• [Work required] What you return should be only the lines in the entries below between the one holding "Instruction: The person" and the one holding "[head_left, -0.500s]", ends included, with every picture left out.

[Dataset entries]
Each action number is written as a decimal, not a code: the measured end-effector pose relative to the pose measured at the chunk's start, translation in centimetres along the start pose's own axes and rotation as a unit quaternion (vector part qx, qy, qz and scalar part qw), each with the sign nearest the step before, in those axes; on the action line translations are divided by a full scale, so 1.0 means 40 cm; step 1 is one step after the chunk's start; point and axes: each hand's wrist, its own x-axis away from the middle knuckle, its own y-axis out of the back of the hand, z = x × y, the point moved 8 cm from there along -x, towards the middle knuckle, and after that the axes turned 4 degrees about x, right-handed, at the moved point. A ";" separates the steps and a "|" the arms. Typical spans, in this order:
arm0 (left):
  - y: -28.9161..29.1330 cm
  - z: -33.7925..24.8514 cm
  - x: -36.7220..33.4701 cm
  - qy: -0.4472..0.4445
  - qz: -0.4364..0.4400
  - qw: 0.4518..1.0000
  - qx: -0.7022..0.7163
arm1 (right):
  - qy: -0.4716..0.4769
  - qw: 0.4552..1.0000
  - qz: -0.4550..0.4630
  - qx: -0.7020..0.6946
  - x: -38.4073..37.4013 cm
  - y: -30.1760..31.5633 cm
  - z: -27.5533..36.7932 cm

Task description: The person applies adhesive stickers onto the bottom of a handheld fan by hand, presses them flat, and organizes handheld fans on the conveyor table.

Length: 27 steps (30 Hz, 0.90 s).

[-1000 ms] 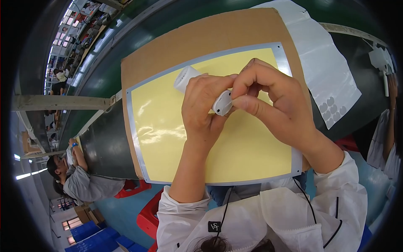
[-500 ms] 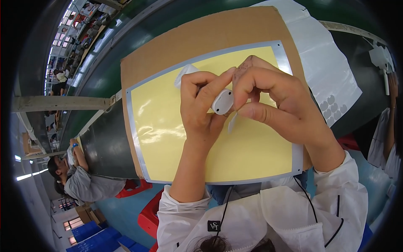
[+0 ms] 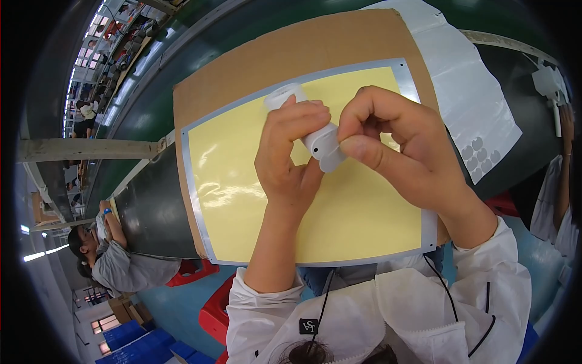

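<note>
My left hand (image 3: 285, 145) is wrapped round a white plastic device (image 3: 284, 95). Its rounded end sticks out past my fingers at the far side, and its oval end face, with a small dark hole, points toward my right hand. Between thumb and forefinger, my right hand (image 3: 394, 139) pinches the edge of a thin, whitish oval sticker (image 3: 332, 160). The sticker lies tilted over the lower part of that end face; whether it touches is hard to tell. Both hands are above a yellow mat (image 3: 242, 200) with a grey border.
Brown cardboard (image 3: 291, 45) lies under the mat. To the right is a white backing sheet (image 3: 467, 91) with several grey oval stickers (image 3: 480, 155) near its corner. A person (image 3: 121, 255) sits at the left, and another person's arm (image 3: 565, 164) shows at the far right. A white part (image 3: 550, 85) is nearby.
The device has turned in my left hand, so its far end shows more. The sticker, earlier hanging edge-on beside the end face, is now over its lower part.
</note>
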 end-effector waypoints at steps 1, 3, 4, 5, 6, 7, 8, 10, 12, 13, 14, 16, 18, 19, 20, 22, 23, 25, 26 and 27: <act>0.003 -0.007 -0.005 0.000 -0.005 1.000 -0.024 | 0.002 1.000 -0.009 0.008 0.001 0.004 0.002; 0.005 -0.008 -0.005 0.000 -0.010 0.999 -0.050 | -0.004 1.000 -0.014 0.008 0.001 0.003 -0.004; 0.008 -0.008 -0.002 -0.003 -0.022 0.999 -0.046 | -0.011 1.000 -0.019 0.007 0.000 0.001 -0.008; 0.013 -0.008 0.001 -0.005 -0.033 0.999 -0.043 | -0.010 1.000 -0.018 0.006 -0.001 -0.001 -0.009; 0.011 -0.008 -0.001 -0.005 -0.033 0.999 -0.041 | -0.016 1.000 -0.018 0.003 -0.001 -0.001 -0.011; 0.011 -0.011 -0.003 -0.010 -0.035 0.998 -0.049 | -0.022 1.000 -0.017 -0.001 -0.001 -0.001 -0.013; 0.011 -0.014 -0.003 -0.015 -0.037 0.998 -0.057 | -0.022 1.000 -0.018 0.000 -0.002 0.000 -0.014; 0.007 -0.016 -0.002 -0.017 -0.021 0.998 -0.064 | -0.033 0.999 -0.027 -0.001 -0.001 0.005 -0.020; 0.001 -0.018 -0.001 -0.020 -0.006 0.997 -0.073 | -0.050 0.998 -0.031 -0.012 -0.001 0.007 -0.023; 0.002 -0.018 0.000 -0.019 -0.011 0.997 -0.073 | -0.067 0.997 -0.035 -0.023 0.000 0.007 -0.027; 0.003 -0.019 0.001 -0.018 -0.015 0.997 -0.072 | -0.067 0.997 -0.036 -0.022 0.000 0.008 -0.024; 0.006 -0.018 0.003 -0.019 -0.016 0.997 -0.075 | -0.079 0.996 -0.032 -0.040 -0.001 0.003 -0.030; 0.007 -0.019 0.003 -0.020 -0.017 0.997 -0.078 | -0.082 0.995 -0.034 -0.042 0.000 0.003 -0.033; 0.006 -0.019 0.003 -0.021 -0.016 0.997 -0.077 | -0.084 0.995 -0.036 -0.043 0.001 0.004 -0.035; 0.005 -0.019 0.003 -0.021 -0.015 0.997 -0.077 | -0.084 0.995 -0.036 -0.042 0.001 0.006 -0.035; 0.008 -0.011 0.006 -0.018 -0.040 0.997 -0.059 | -0.087 0.995 -0.035 -0.028 0.002 0.007 -0.031; 0.016 -0.007 0.008 -0.014 -0.065 0.997 -0.041 | -0.087 0.995 -0.035 -0.028 0.003 0.006 -0.030; 0.016 -0.009 0.007 -0.018 -0.063 0.997 -0.040 | -0.086 0.995 -0.043 -0.030 0.003 0.007 -0.030; 0.016 -0.012 0.006 -0.022 -0.061 0.997 -0.038 | -0.086 0.995 -0.043 -0.030 0.003 0.007 -0.029; 0.018 -0.011 0.006 -0.022 -0.061 0.997 -0.037 | -0.083 0.995 -0.045 -0.025 0.004 0.008 -0.028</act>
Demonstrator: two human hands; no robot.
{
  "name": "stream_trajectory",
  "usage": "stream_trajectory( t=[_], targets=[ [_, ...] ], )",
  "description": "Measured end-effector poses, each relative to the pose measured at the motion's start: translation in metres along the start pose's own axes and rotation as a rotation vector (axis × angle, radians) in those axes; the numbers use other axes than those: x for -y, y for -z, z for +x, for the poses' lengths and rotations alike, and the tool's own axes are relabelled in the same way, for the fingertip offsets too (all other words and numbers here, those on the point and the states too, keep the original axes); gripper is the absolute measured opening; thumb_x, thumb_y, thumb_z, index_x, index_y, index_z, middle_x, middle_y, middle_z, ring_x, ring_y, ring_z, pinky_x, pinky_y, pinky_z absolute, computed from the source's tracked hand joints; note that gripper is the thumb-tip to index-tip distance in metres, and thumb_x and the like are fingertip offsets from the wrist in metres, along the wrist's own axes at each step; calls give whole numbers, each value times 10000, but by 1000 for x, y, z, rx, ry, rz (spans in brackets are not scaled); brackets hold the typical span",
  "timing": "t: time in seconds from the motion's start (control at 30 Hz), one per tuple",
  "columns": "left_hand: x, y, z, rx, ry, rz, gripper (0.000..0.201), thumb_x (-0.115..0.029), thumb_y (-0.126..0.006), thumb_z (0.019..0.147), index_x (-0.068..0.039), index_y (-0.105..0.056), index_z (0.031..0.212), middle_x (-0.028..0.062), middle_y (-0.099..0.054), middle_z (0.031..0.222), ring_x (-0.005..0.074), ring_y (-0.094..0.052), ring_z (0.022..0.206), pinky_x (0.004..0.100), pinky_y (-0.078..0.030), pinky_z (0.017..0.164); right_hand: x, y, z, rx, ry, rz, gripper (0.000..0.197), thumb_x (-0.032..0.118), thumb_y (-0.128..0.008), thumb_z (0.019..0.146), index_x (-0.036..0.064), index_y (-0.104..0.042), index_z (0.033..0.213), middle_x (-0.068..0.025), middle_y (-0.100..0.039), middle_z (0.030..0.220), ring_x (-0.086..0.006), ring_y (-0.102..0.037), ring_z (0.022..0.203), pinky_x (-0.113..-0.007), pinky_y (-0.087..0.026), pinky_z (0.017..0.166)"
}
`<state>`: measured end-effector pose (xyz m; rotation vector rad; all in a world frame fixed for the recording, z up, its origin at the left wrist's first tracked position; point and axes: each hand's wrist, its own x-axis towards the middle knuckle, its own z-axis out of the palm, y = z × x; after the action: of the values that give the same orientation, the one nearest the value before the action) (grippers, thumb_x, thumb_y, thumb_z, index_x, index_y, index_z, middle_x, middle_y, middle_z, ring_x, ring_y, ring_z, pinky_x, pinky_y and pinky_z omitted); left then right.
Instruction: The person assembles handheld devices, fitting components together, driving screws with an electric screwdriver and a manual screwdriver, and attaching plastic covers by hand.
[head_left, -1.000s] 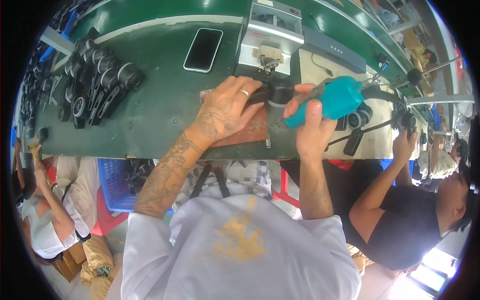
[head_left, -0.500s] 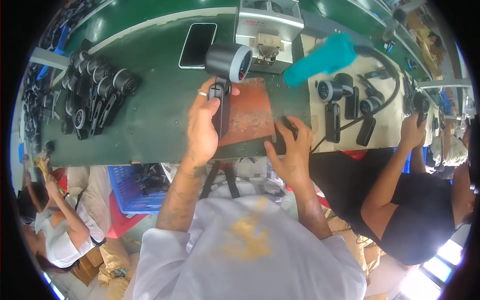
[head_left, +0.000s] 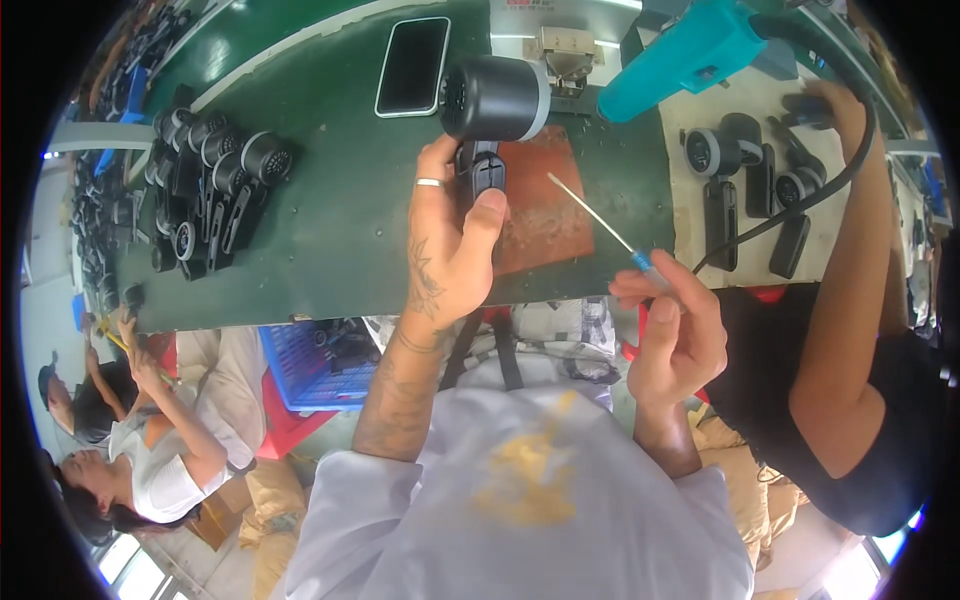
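Green bench (head_left: pixel 330 230) carried a row of black dryers (head_left: pixel 215 190) at left, a phone (head_left: pixel 412 66), and a brown mat (head_left: pixel 540 215). Left hand (head_left: pixel 455 245) gripped a black dryer (head_left: pixel 495 100) by its handle, raised over the mat. Right hand (head_left: pixel 670 330) pinched a thin probe (head_left: pixel 600 222), tip apart from the dryer. Judged step: tool approach; next move needs the tip brought to the handle.
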<state>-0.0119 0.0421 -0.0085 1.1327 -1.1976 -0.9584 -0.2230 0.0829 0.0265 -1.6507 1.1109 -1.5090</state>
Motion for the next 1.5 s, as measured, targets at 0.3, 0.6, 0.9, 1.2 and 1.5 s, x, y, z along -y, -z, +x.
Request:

• [Written response]
Instruction: The person assembles handheld devices, fitting components together, driving screws with an electric screwdriver and a manual screwdriver, and attaching plastic covers by hand.
[head_left, -1.000s] 
[head_left, -0.500s] 

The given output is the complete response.